[Input Boundary: Start]
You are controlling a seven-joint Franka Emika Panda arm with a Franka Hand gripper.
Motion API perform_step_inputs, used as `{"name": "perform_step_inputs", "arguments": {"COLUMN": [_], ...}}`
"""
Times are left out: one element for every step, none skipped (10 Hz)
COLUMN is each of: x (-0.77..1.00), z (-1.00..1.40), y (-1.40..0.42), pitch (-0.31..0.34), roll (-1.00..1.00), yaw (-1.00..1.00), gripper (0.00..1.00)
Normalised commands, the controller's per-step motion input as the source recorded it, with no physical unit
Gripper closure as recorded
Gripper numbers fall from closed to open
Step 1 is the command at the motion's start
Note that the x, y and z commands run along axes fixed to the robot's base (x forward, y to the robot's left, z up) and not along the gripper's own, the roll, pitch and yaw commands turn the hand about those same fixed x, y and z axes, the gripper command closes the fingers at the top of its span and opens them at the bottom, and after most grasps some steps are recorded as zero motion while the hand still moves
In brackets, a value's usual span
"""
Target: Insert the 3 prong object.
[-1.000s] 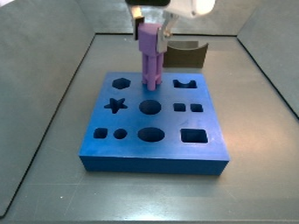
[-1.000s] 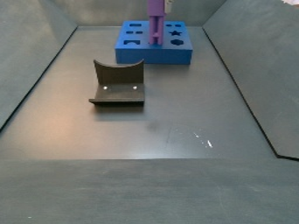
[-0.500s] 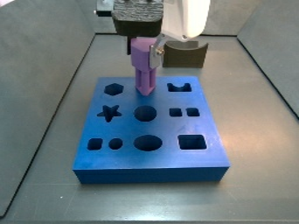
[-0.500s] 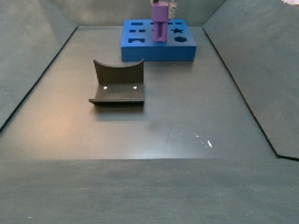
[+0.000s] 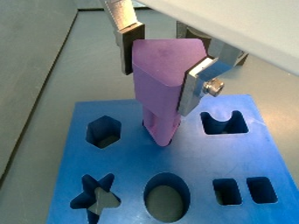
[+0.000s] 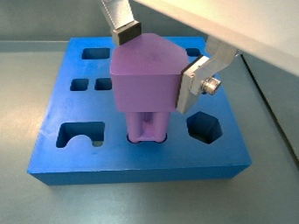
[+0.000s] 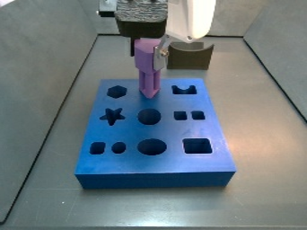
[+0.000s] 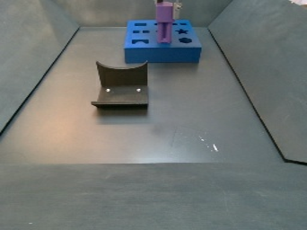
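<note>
The gripper [image 5: 162,63] was closed on the 3 prong object [image 5: 160,91], its fingers [image 6: 198,77] clamping the top. The piece was light purple, tall, of parallel rounded rods joined together, and upright. Its lower end sat in a hole at the far middle of the blue block [image 7: 153,172]. The fixture [image 7: 191,56] stood beyond the block.

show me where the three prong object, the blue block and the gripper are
3 prong object [image 7: 147,70]: a side view, mid-shaft, standing upright.
Blue block [image 7: 210,165]: a side view, bare top face near a corner.
Gripper [image 5: 163,63]: a wrist view, midway between fingertips, jaws clamping the purple piece.
</note>
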Motion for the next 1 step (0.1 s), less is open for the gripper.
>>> {"name": "perform_step_inputs", "arguments": {"x": [0.0], "z": [0.0], "y": [0.0], "pitch": [0.0], "roll": [0.0], "yaw": [0.0], "gripper": [1.0]}}
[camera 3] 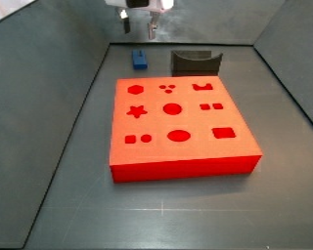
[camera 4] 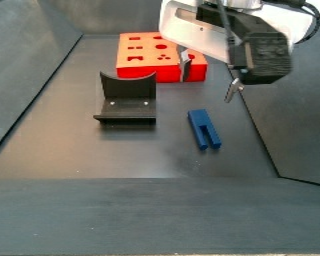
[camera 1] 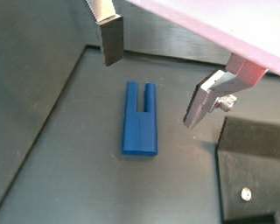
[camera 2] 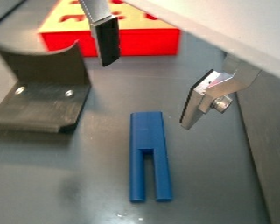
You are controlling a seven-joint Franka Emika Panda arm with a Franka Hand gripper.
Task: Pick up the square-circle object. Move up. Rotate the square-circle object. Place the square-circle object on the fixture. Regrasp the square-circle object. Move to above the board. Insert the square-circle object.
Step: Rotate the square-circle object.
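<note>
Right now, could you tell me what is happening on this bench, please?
The arm's tool hangs open above the blue square-circle object, which lies flat on the dark floor, not yet grasped. The fixture stands beside it, unused, and the red board lies beyond with its holes unfilled.

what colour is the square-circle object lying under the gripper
Blue. The square-circle object shows best in a wrist view, lying flat on the dark floor below the open gripper.
</note>
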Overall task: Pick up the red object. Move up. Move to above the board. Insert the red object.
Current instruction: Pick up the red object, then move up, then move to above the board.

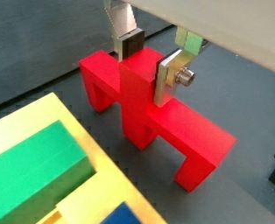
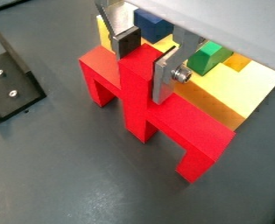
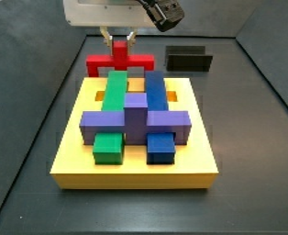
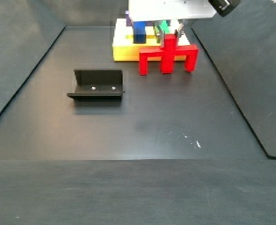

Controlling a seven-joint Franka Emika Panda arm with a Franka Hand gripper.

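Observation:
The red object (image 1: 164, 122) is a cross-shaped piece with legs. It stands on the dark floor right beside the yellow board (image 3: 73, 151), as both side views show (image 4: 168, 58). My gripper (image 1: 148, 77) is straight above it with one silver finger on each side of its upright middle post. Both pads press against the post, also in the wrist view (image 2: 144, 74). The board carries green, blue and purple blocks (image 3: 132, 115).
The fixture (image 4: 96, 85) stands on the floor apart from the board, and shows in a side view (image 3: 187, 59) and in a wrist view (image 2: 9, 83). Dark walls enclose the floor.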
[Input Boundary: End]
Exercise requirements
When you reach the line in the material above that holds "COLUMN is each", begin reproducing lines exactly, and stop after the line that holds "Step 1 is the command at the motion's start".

Written solution
COLUMN is each of: x (-0.77..1.00), z (-1.00..1.40), y (-1.40..0.42), pitch (-0.31..0.34), roll (-1.00..1.00), yaw (-1.00..1.00), gripper (0.00..1.00)
Normalised commands, the controller's per-step motion input as the source recorded it, with no physical unit
Gripper closure as recorded
Gripper numbers fall from closed to open
Step 1 is the command at the motion's start

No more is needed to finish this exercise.